Biden's “Infrastructure” Plan

Heritage Explains

Biden's “Infrastructure” Plan

If only 5% of two and a quarter trillion dollars will go toward traditionally defined infrastructure projects, where does the other 95% go?

President Biden is proposing a massive spending plan to supposedly build and rebuild America's infrastructure. While the plan relies on the moderate and uncontroversial term “infrastructure, less than 5% would actually go toward traditional road infrastructure projects. Rather, it will be spent on corporate welfare, tax credits, and the left's radical green” agenda. On this episode, we learn what's in this plan, how much it will cost, and how we're going to pay for it (HINT: Taxes are likely going up).  

Tim Doescher: From The Heritage Foundation, I'm Tim Doescher, and this is Heritage Explains.

David Ditch: Another thing they're looking to do is to spend trillions of dollars on “infrastructure.” Again, supposedly to juice the economy, but in reality, mostly going to benefit a handful of left-leaning constituencies. And you're left with the two bad options. Either they just put this on the national credit card, which is already overloaded, or as Senator Manchin has been saying, what he'd like to do is get rid of all the 2017 tax cuts and use that to pay for more federal spending. That definitely would not help juice the economy.

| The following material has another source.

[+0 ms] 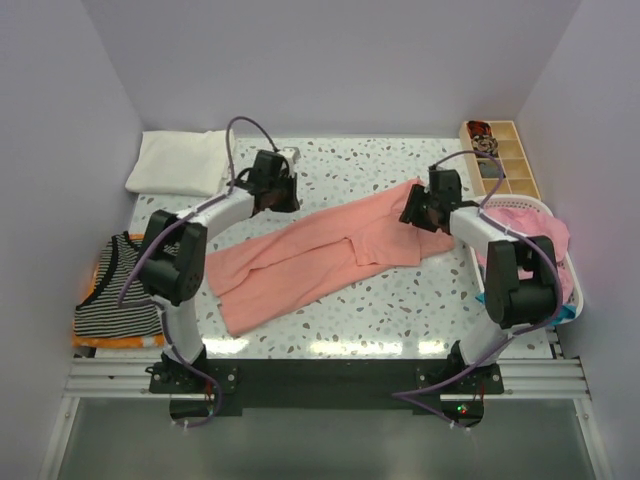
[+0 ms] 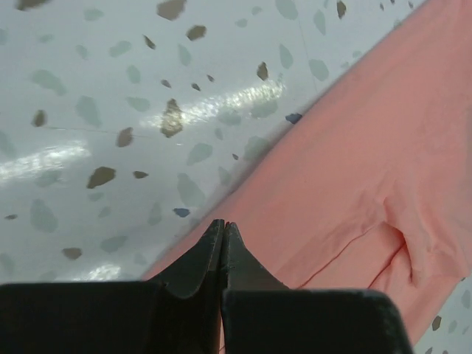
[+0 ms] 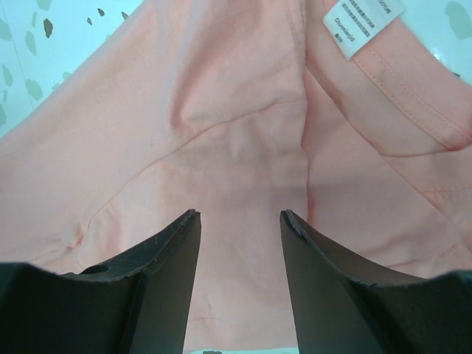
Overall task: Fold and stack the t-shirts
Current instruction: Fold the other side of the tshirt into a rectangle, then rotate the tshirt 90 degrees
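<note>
The speckled worktop [image 1: 400, 310] carries one salmon tee [image 1: 320, 255], lying in a long diagonal band from near left to far right, doubled over on itself rather than spread flat. A white tee [image 1: 180, 162] sits folded at the far left corner, a striped tee [image 1: 115, 290] lies at the left edge, and a pink tee [image 1: 520, 225] is heaped in the basket [image 1: 575, 290] on the right.

The right pincer [image 3: 240, 215] hangs over the salmon tee's neck end with its fingers apart and nothing between them; the label [image 3: 361, 22] shows just beyond. The left pincer [image 2: 223, 225] is closed, tips pressed together at the cloth's long edge (I see no fabric caught in it).

The risks lie in the layers. The cloth under the right pincer is creased and overlapped, so a pinch there could take one ply only, or a whole wad, and drag the tee into a worse bunch. If the left pincer goes down closed, it would shove the edge instead of gripping it.
</note>
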Controlling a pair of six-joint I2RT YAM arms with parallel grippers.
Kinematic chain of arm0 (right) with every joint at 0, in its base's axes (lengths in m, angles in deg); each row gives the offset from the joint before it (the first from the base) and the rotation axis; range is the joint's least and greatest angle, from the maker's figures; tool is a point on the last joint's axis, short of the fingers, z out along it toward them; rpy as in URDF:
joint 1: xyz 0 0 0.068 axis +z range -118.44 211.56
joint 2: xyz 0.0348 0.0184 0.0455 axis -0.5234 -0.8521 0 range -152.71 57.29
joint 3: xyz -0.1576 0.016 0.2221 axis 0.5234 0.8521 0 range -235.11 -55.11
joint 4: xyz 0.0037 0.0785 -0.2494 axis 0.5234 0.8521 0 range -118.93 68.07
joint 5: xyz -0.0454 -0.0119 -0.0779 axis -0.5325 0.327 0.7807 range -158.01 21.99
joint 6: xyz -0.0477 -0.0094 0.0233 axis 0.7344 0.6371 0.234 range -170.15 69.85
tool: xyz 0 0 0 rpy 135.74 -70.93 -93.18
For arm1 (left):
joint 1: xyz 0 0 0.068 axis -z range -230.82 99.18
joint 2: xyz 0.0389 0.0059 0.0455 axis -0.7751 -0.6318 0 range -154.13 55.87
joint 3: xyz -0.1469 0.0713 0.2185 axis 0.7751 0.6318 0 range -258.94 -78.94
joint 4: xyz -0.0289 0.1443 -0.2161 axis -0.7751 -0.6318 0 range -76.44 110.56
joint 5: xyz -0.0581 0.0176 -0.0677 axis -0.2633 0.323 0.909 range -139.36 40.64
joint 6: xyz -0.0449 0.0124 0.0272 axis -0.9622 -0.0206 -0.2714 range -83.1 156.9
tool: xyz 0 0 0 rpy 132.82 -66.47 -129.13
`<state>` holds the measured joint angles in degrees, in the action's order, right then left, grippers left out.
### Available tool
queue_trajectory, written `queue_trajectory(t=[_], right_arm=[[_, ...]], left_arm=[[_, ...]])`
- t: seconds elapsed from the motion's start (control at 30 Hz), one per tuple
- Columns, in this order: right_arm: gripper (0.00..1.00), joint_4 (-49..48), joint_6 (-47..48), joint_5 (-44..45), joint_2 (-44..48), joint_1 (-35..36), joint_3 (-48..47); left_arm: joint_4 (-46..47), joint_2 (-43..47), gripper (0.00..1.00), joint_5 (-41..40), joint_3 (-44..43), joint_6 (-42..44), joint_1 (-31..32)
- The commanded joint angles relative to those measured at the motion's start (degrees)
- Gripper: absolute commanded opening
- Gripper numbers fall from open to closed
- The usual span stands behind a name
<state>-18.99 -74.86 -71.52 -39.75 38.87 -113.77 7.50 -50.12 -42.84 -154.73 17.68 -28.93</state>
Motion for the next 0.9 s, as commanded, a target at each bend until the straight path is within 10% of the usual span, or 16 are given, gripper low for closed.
queue_trajectory(t=[0.0, 0.43, 0.87], right_arm=[[0.52, 5.17, 0.89, 4.64, 2.99, 0.86, -1.02], [0.52, 14.05, -2.27, 6.15, -10.34, 2.18, -10.15], [0.52, 22.14, -0.61, -6.67, -39.17, 6.75, -52.05]], left_arm=[[1.28, -7.02, 0.0, 9.81, -4.45, 4.36, 4.12], [-1.62, -10.29, 0.0, 7.8, 0.1, 3.41, 6.59], [2.6, 5.79, 0.0, 8.77, 23.58, -9.59, 9.13]])
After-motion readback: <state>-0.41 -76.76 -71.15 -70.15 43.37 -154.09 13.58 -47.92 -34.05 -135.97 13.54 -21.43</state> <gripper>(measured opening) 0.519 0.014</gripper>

Doescher: That's David Ditch, on a prior episode of Heritage Explains, that focused on the so-called COVID relief package and how it hardly spent money on COVID relief. He was concerned that passing a law like this would inspire leftists to use the same strategy on things like infrastructure in the future. Well, just over a month later, he was proven right. 

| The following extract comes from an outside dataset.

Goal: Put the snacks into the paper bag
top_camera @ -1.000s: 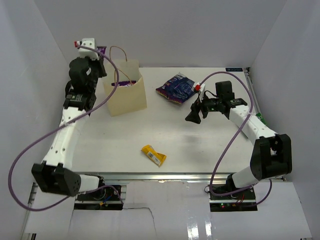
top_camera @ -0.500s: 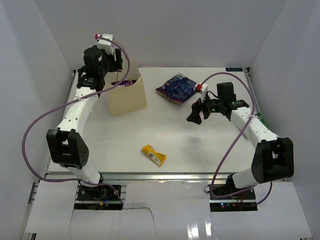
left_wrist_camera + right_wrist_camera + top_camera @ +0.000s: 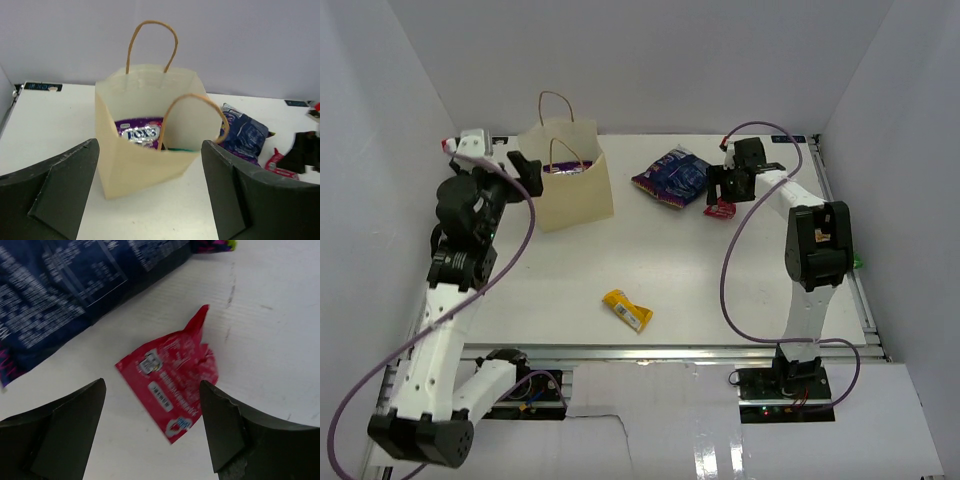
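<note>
Hovering over the small red pouch (image 3: 172, 385), the right pincer (image 3: 152, 385) is seen with its jaws spread wide and nothing held between them. The pouch lies flat on the table (image 3: 720, 290) directly beneath the gap, a little nearer the right-hand finger than the left. One twisted corner points away from the pincer, toward the big dark blue bag (image 3: 60, 285) that lies just beyond the fingers and to their left. Pouch and blue bag are near each other but are not seen to touch.

The pouch is judged to be light, thin and crinkly — a foil-like skin that is likely to slip and buckle rather than resist. A hold is best taken across its fuller middle, or on the pinched corner, which seems to rise a little. The jaws should be brought right down to the table so that the flat edge is not skated over.

The left pincer (image 3: 150, 147) is likewise wide apart and empty. The paper bag (image 3: 140, 170) stands upright straight ahead of it and slightly below, framed between its fingers, with its mouth open. A purple packet (image 3: 140, 134) is seen already inside. A yellow bar (image 3: 627, 310) lies on the table, well apart from both pincers, toward the arm bases.
</note>
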`<action>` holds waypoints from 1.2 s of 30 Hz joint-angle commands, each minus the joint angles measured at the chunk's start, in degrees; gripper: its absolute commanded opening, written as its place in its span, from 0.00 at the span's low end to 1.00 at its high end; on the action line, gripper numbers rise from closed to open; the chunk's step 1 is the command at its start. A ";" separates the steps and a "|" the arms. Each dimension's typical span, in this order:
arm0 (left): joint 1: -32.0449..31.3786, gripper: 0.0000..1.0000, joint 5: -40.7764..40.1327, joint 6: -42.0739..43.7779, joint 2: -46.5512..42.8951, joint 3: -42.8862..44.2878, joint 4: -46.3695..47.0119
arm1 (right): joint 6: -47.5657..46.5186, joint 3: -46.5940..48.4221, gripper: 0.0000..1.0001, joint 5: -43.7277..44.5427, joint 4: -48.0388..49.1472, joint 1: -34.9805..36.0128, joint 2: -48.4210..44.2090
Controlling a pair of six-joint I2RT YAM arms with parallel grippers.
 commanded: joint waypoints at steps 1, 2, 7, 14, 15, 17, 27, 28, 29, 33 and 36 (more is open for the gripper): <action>0.41 0.94 -3.07 -8.20 -9.66 -8.06 -7.21 | -1.66 5.97 0.81 9.79 -0.81 -0.10 2.99; 0.32 0.94 -3.33 -11.69 -11.88 -9.84 -8.62 | -4.20 7.37 0.81 10.43 -0.46 -0.28 4.57; 0.41 0.94 -1.58 -21.82 -24.52 -21.09 -13.38 | -11.77 10.19 0.77 7.28 -0.28 -1.51 8.88; 0.32 0.95 1.32 -28.77 -27.73 -30.07 -11.10 | -15.65 7.74 0.51 -3.00 -1.94 -2.04 10.12; 0.32 0.95 3.41 -28.95 -27.11 -30.07 -10.75 | -15.65 7.21 0.49 -3.71 -1.95 -2.13 9.77; 0.32 0.95 4.83 -29.39 -25.44 -29.90 -10.40 | -15.73 5.81 0.36 -5.64 -2.21 -2.30 8.90; 0.32 0.95 19.76 -30.62 -18.32 -32.53 -4.52 | -28.28 -1.23 0.14 -31.99 -3.88 -2.74 -6.12; 0.32 0.95 21.08 -31.41 -17.53 -33.93 -3.99 | -29.26 -1.06 0.14 -36.02 -4.05 -2.22 -8.66; 0.32 0.95 23.10 -32.72 -17.18 -34.64 -3.55 | -30.14 0.34 0.14 -37.37 -4.32 -0.65 -9.73; 0.32 0.95 25.40 -35.71 -17.00 -38.06 -1.35 | -28.75 9.71 0.11 -39.05 -3.01 5.59 -11.59; 0.32 0.95 26.36 -36.86 -17.00 -40.00 -1.08 | -22.61 21.12 0.08 -33.45 2.26 12.18 -9.22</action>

Doescher: President Biden and his cohorts in the Democrat party are now pushing for a “infrastructure spending bill.” Here's President Biden introducing his new plan.

President Biden: I'm proposing a plan for the nation that rewards work, not just rewards wealth. It builds a fair economy that gives everybody a chance to succeed, and it's going to create the strongest, most resilient, innovative economy in the world. It's not a plan that tinkers around the edges. It's a once-in-a-generation investment in America, unlike anything we've seen or done since we built the interstate highway system and the space race decades ago.

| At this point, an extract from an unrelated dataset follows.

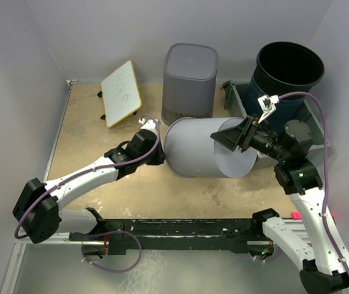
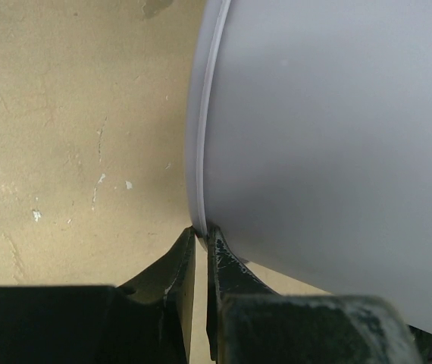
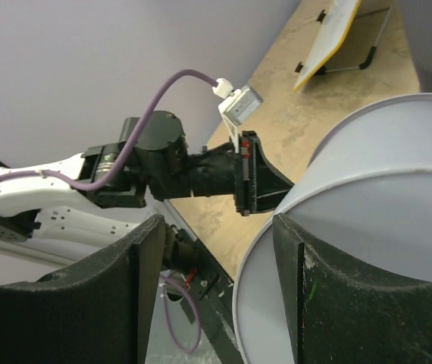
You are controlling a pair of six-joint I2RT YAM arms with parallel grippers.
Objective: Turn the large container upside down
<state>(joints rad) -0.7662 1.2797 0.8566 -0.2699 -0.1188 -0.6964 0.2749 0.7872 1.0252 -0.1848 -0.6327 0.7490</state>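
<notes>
Container (image 1: 196,150) lies sideways mid-table, axis nine to three. Your left gripper (image 2: 201,236) pinches its nine-o'clock rim; right gripper (image 3: 217,227) at the three-o'clock end stands open astride that edge. Arms equally close.

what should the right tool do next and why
Probably close the right tool on the container's edge: its jaws stand open around that edge, the left tool is shut on the opposite edge, and the container lies on its side.
</notes>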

Doescher: This represents spending two and a quarter trillion dollars of money we don't have. If it wasn't such a serious issue, it would almost be comical. Whatever the justification, it seems like we just keep on spending money.

Doescher: But let's put spending on the back burner for a second and focus on infrastructure. When talking about infrastructure projects, you typically hear about spending money to build or rebuild things like roads, bridges, pipelines, and airports. But this recent clip of Transportation Secretary, Pete Buttigieg suggests their sites may be set on other priorities.

Pete Buttigieg: There is racism physically built into some of our highways, and that's why the jobs plan has dollars specifically committed to reconnect some of the communities that were divided by these dollars.

Doescher: See, told you. So what will we be spending two and a quarter trillion dollars on? Apparently not infrastructure.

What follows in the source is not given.